Дверь за официантом закрылась, сосед вздохнул, закинул ногу на ногу, забарабанил пальцами по столику. Я почувствовал к нему неприязнь и вместе с тем любопытство. Расположился так, будто меня и нет здесь, даже «здравствуйте» не сказал, ведет себя нагловато и самоуверенно. Да и на корабле появился не как все пассажиры. Я делал вид, будто тоже не обращаю на него внимания, хотя невольно пристально его разглядывал. Все в нем было неординарным! Большой высокий и шишковатый лоб, тонкий с горбинкой нос, крупные серые выразительные глаза, властный рот и словно выточенный подбородок. Чувствовалось, что он силен и ловок, а характером, должно быть, крутой; такого, как говорят, в оглобли не введешь!
Официант долго не возвращался. Сосед не выказывал никаких признаков нетерпения. Он сидел в той же позе, чуть склонив голову, сжав трубку в огромном жилистом кулаке.
Над головой по–прежнему слышались шаги вахтенных.
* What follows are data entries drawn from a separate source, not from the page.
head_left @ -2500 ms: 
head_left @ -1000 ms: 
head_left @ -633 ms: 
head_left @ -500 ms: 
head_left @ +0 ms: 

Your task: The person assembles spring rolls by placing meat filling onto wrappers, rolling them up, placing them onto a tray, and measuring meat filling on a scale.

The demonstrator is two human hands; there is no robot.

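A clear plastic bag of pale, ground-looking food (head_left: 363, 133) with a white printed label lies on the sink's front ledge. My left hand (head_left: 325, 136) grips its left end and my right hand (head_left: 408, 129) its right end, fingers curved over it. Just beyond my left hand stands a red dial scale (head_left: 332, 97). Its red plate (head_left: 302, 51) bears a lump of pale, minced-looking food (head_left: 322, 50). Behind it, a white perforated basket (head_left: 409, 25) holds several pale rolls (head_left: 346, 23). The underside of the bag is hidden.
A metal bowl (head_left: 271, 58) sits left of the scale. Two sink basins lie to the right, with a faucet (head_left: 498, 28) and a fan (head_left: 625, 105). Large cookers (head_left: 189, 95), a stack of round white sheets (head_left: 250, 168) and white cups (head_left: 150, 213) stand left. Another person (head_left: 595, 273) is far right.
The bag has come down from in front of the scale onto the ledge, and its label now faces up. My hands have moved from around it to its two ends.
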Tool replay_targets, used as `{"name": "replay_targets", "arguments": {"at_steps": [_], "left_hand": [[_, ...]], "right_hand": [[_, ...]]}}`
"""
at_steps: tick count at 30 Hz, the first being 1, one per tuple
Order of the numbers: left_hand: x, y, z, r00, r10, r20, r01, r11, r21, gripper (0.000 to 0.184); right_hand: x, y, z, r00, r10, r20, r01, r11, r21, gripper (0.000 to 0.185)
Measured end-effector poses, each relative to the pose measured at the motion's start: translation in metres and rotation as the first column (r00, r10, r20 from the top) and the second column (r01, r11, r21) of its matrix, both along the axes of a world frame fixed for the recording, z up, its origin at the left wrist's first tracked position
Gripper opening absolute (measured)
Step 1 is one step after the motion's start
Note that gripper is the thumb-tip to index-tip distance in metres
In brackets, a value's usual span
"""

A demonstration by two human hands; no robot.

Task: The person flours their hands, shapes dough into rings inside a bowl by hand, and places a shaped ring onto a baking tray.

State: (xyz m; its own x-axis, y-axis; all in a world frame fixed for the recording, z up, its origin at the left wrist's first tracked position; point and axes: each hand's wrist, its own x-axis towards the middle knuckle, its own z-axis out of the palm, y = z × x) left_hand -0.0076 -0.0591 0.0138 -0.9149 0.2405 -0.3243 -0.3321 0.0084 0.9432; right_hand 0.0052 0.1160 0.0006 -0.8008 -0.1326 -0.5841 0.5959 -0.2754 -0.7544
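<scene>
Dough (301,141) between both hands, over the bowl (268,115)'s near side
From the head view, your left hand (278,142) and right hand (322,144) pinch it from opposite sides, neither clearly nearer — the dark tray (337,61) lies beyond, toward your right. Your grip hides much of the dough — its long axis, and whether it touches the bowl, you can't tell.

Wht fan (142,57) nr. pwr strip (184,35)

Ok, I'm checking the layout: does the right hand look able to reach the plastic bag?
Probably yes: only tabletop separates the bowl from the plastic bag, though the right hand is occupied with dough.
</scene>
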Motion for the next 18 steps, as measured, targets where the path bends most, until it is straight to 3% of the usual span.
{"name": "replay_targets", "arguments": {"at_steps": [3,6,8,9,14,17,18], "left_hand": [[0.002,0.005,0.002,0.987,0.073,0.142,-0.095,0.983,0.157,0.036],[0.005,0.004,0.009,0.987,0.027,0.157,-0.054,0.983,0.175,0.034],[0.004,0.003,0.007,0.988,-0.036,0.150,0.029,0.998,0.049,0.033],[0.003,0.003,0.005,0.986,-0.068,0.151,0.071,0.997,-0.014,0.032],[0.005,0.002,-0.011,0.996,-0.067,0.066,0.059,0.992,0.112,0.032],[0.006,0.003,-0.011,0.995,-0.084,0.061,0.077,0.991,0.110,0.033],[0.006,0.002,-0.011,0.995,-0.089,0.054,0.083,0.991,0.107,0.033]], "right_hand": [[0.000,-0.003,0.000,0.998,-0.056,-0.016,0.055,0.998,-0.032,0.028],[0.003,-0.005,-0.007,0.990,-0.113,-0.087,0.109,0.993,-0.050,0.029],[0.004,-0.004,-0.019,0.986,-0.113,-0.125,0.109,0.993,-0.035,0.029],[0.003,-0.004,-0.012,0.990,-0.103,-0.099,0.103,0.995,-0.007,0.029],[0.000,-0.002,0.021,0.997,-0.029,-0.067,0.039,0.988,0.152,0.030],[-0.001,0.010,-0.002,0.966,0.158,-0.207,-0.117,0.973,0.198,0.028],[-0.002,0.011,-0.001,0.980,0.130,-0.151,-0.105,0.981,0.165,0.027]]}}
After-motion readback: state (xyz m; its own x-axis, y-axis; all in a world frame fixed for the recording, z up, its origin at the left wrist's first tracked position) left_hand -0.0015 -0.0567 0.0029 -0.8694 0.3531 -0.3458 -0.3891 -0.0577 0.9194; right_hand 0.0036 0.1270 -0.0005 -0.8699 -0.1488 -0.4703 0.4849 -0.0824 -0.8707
Прозвучали склянки, стало темнеть. Я незаметно уснул. Проснулся от сильного толчка. В каюте горел электрический свет. С трудом приоткрыв глаза, я приподнялся. Сосед сидел на том же месте. Перед ним стояли бутылка с коньяком и стакан. На тарелочке — пол–лимона, почерневший нож. В розетке — колотый сахар.
Сильно качало, в борт хлестала большая волна. Очевидно, мы уже вышли в океан. Я достал из–под подушки часы, они показывали четыре. Я приложил часы к уху: маятник тонко–тонко отстукивал время. Сколько же я спал? Стало быть, около девяти часов!
А мой сосед? Неужели он так и просидел всю ночь?
В каюте было накурено. Запах лимона мешался с запахом никотина. Опершись подбородком на руку, сосед тупо смотрел в одну точку. В трубке шипело, потрескивало. Сосед машинально зажег спичку, раскуривая и без того дымившую трубку, затянулся, закашлялся, налил в стакан до половины коньяку и залпом выпил.
Глаза его были красные, мутные, лицо бледное, землистое. Послал же мне бог попутчика!
Долго я мучился, пока не уснул снова. Проснулся, когда уже рассвело. Соседа моего на диване не было. Исчезли бутылка и стакан. Пароход сильно качало. В иллюминаторе то и дело возникали высокие пенистые горы. Я встал и открыл иллюминатор. В каюте сразу посвежело.
Спутник мой спал: на верхней койке. Лицо его казалось спокойным, только ресницы вздрагивали порой да в уголках рта то появлялась, то пропадала горькая складка. На лбу и подбородке выступили капельки пота. Лежал он голый, наполовину сбросив с себя одеяло. На груди какой–то мастер–татуировщик оставил память о себе — чайку над бурным морем. Чайка и море выглядели как живые. Сосед дышал так, что казалось, будто в его легких, как в вантах корабля, гудит ветер. Ветер бил чайке в крылья, она упорно боролась с ним, а море вздымалось, перекатывая огромные горы воды.
Татуировщик, очевидно, хорошо знал анатомию.
Засмотревшись, я не услышал, как в борт ударила волна. Меня облило с головы до ног. Попало и соседу, но он даже не шевельнулся. Я быстро закрыл иллюминатор. Вторая волна яростно ударила в толстое стекло, Очевидно, капитан переменил курс корабля.
Я переоделся и вышел на палубу. Холодный, порывистый ветер свирепо трепал парусину на спасательных шлюпках. Беспокойные тучи бежали на юг.